Faisalabad Medical University
- Former name: Punjab Medical College (1973-2017)
- Motto: یقین, ایمان, تنظیم, خدمت خلق
- Motto in English: Faith, Belief, Discipline, Service to Mankind
- Type: Public sector university
- Established: 1973 as Punjab Medical College Upgraded to Faisalabad Medical University in 2017
- Affiliations: University of Health Sciences (Lahore) Pakistan Medical and Dental Council
- Endowment: Rs. 460mn (as of 2014)
- Vice-Chancellor: Zafar Ali Choudry
- Faculty: 173+
- Location: Faisalabad, Punjab, Pakistan
- Campus: Urban;
- Colours: Maroon, White (Mascot) / Silver (Uniform first two years)
- Website: Official website

= Faisalabad Medical University =

Medical university in Faisalabad

Faisalabad Medical University (abbr. FMU) is a public medical university located in Faisalabad, Punjab, Pakistan, on a 158 acre campus on Sargodha Road. It was established as Punjab Medical College in 1973 and received the status of a university in 2017. Teaching hospitals affiliated with the university are Allied Hospital, District Headquarters Hospital and Government General Hospital, Ghulam Muhammad Abad, Faisalabad. The chief executive is Zafar Chaudhry, a laparoscopic surgeon. The first batch graduated with M.B.B.S degrees in 1978.

==Recognized university==
With a grant of Rs. 460mn from the government, the construction of new buildings, laboratories and the teaching hospital was completed in 1982. FMU is recognized by the General Medical Council based in London, England, and is listed on World Directory of Medical Schools (it is also listed in the International Medical Education Directory). It is also listed and accredited by Pakistan Medical and Dental Council and is among the recognized universities and degree awarding institutions of the Higher Education Commission of Pakistan.

==Departments==

===Basic Departments===
- Anatomy
- Physiology
- Biochemistry
- Behavioral Sciences
- Pharmacology
- Health Professional Education
- Forensic Medicine
- Pathology
- Community Medicine

===Clinical Departments===
For the clinical teaching of medical students, classes are held at the affiliated Allied Hospital and DHQ Hospital in Faisalabad.

- Chest Disease
- Dermatology
- Psychiatry
- Gynaecology
- Ear, Nose and Throat (ENT)
- Surgery
- Ophthalmology
- Gynaecology and Obstetrics
- Pediatric Medicine
- Orthopedics
- Neurosurgery
- Cardiology
- Urology
- Anesthesia
- Radiology
- Oncology
- Nephrology

==Hostels, Libraries and Labs==
In August 2019, Chief Minister of Punjab (Pakistan) launched the health card scheme and the ceremony was held at the Faisalabad Medical University.

=== Hostels===
Faisalabad Medical University has separate facilities for boy and girl students. The boys hostel is located across the Sargodha Road in Iqbal Hall and Ibn-e-Sina Hall. Each hall has a mess and common room, and a common gym. The hostels are one of the best in the Punjab province, vested with facilities not present in any other hostel across Punjab.
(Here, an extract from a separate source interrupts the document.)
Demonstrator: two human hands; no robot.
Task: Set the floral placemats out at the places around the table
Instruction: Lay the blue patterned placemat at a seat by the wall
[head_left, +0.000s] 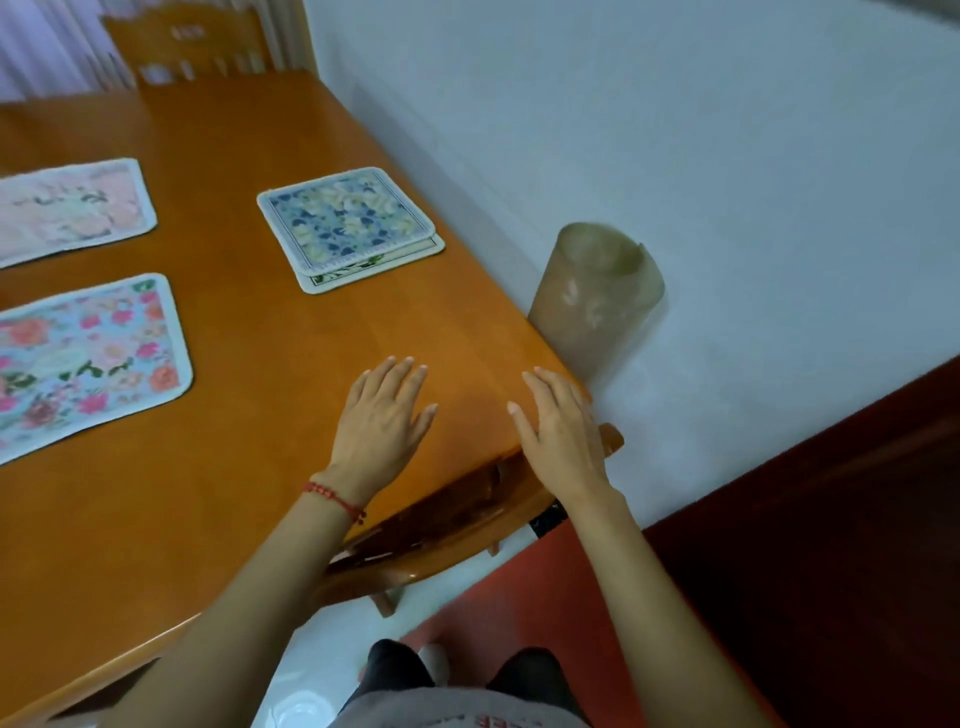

There are four halls for girl students. Fatima and Ayesha halls, located adjacent to the Allied Hospital, mainly house the final year students while Liaquat hall accommodates first and second year students and Jinnah Hall the 3rd and 4th year. The hostels close by 9 pm and nobody is allowed in or out of the girls hostels after this time.

=== Library ===
The university has a small library with reading room having capacity of 20 students and one common reading room with ca apacity of 100 students without internet facility for students. There is a sizable collection of medical books. The reading room remains open till 9PM.

=== Computer Lab ===
A computer lab of 29 Pentium 4 systems has been set up by the University of Health Sciences, with scanners and printers.

== College Magazine ==
"Parwaz" is the official yearly magazine.

== TEDxFaisalabad Medical University ==
"TEDxFMU" Inaugural Event happened in April 2025, organized and licensed by a student Rahman Tanveer.

== Affiliated Hospitals ==
FMU has two major affiliated hospitals. The first one is the Allied Hospital with a capacity of one thousand beds. The second one is the District Headquarters (DHQ) Hospital.